Activity.
Give the listing again exactly, omitting its images.

[Start of section]

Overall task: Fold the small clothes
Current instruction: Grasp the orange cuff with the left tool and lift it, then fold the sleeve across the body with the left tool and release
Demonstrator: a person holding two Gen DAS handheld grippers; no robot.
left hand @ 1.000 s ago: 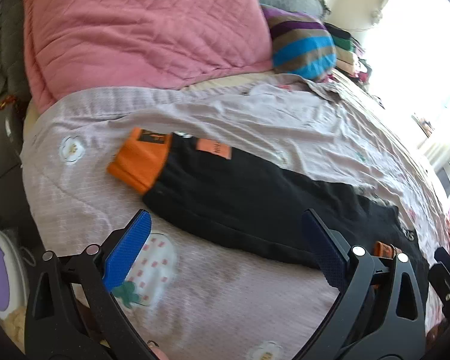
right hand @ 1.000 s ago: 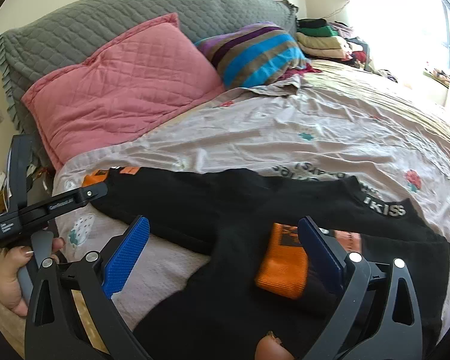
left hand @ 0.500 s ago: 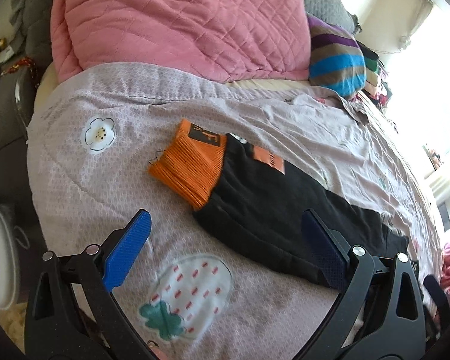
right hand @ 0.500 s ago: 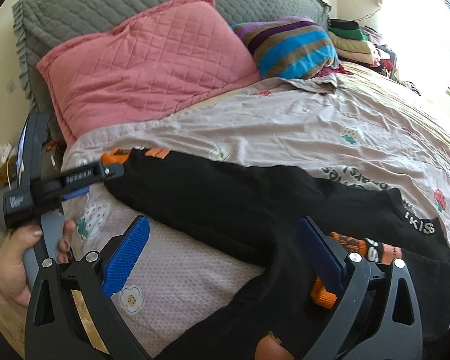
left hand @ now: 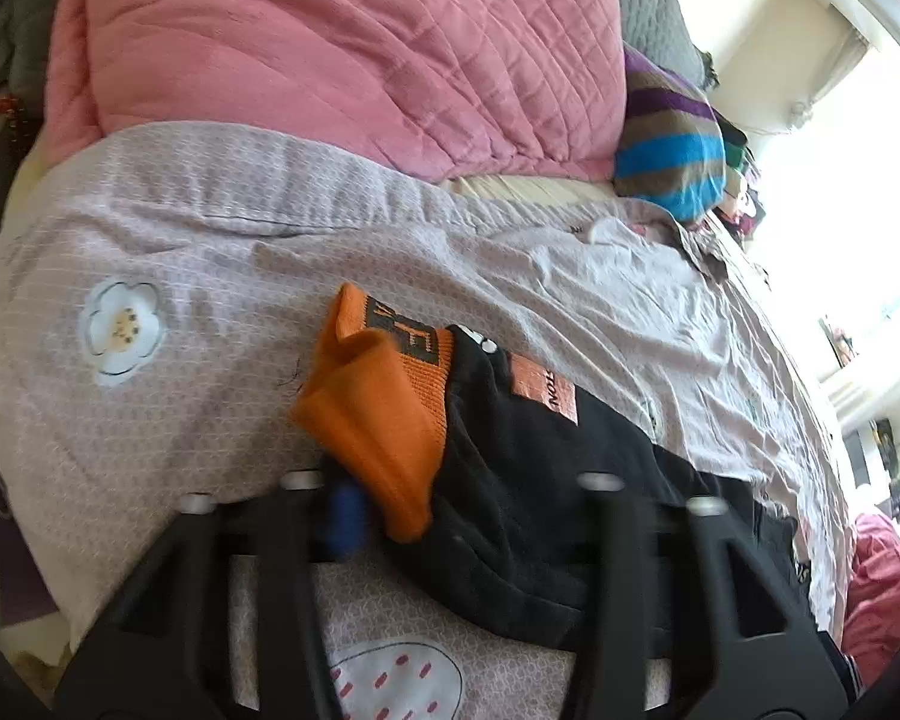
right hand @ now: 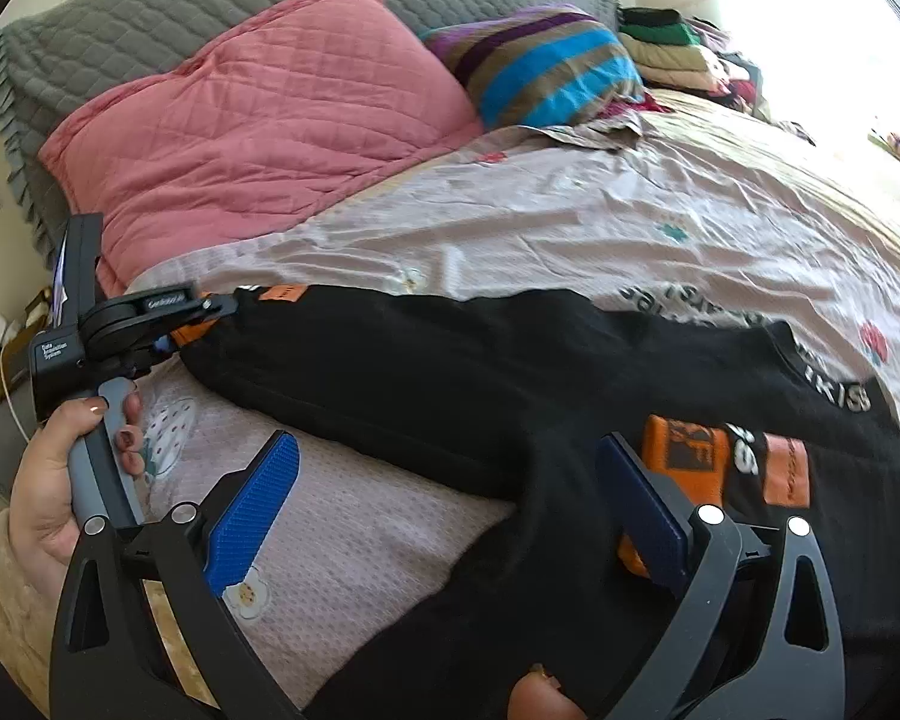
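Note:
A black long-sleeved top (right hand: 450, 372) with orange cuffs lies spread on the flowered sheet (left hand: 150, 240). In the left wrist view its left sleeve (left hand: 540, 480) ends in an orange cuff (left hand: 384, 408) that is bunched up. My left gripper (left hand: 384, 510) is closing, with that cuff pinched between its pads. The right wrist view shows the left gripper (right hand: 222, 303) at the sleeve's far end, gripped by a hand (right hand: 48, 480). My right gripper (right hand: 450, 510) hangs open over the top's body. The other orange cuff (right hand: 684, 456) lies just right of its right pad.
A pink quilted pillow (left hand: 330, 48) and a striped cushion (left hand: 672, 144) lie at the bed's head against a grey quilted cover (right hand: 210, 24). Folded clothes (right hand: 666, 42) are stacked at the far corner. A pink cloth (left hand: 882, 600) sits at the right edge.
My left gripper moved forward and down onto the orange cuff, and its jaws went from wide open to closed around it. The cuff has bunched up. The right gripper sank slightly toward the top.

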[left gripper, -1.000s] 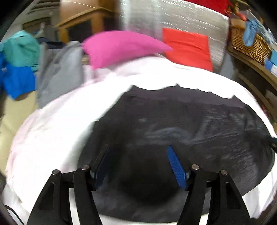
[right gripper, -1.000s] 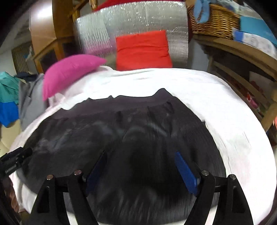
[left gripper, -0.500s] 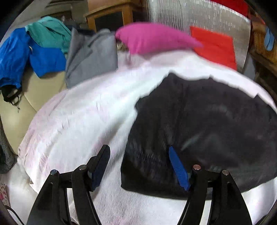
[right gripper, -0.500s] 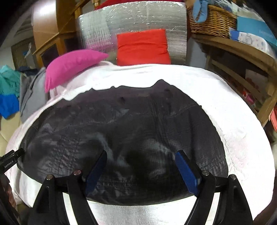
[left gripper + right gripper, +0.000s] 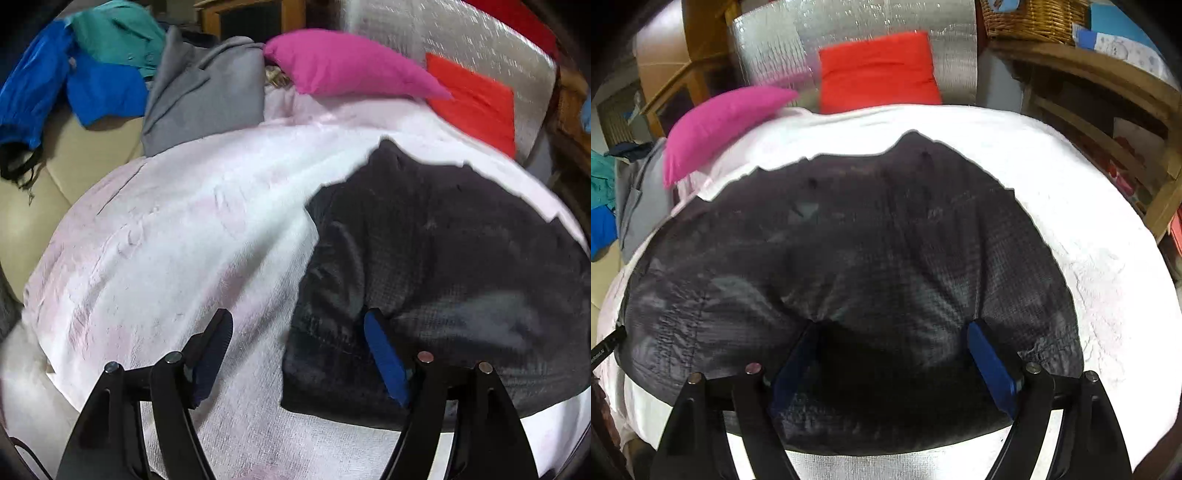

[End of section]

Result below.
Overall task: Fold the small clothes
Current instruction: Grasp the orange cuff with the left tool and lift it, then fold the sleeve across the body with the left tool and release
Demonstrator: a person holding two Gen DAS handheld grippers; no robot.
left hand @ 1.000 s ago: 
right hand @ 1.000 s ago: 
left hand @ 0.500 s ago: 
right hand @ 0.500 s ago: 
left hand @ now: 
right hand @ now: 
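Note:
A black long-sleeved top (right hand: 450, 372) with orange cuffs lies spread on the flowered sheet (left hand: 150, 240). In the left wrist view its left sleeve (left hand: 540, 480) ends in an orange cuff (left hand: 384, 408) that is bunched up. My left gripper (left hand: 384, 510) is closing, with that cuff pinched between its pads. The right wrist view shows the left gripper (right hand: 222, 303) at the sleeve's far end, gripped by a hand (right hand: 48, 480). My right gripper (right hand: 450, 510) hangs open over the top's body. The other orange cuff (right hand: 684, 456) lies just right of its right pad.
A pink quilted pillow (left hand: 330, 48) and a striped cushion (left hand: 672, 144) lie at the bed's head against a grey quilted cover (right hand: 210, 24). Folded clothes (right hand: 666, 42) are stacked at the far corner. A pink cloth (left hand: 882, 600) sits at the right edge.
My left gripper moved forward and down onto the orange cuff, and its jaws went from wide open to closed around it. The cuff has bunched up. The right gripper sank slightly toward the top.
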
[left gripper, -1.000s] 
[right gripper, -1.000s] 
[left gripper, -0.500s] 
[right gripper, -0.500s] 
[left gripper + right gripper, +0.000s] 

That is the complete output.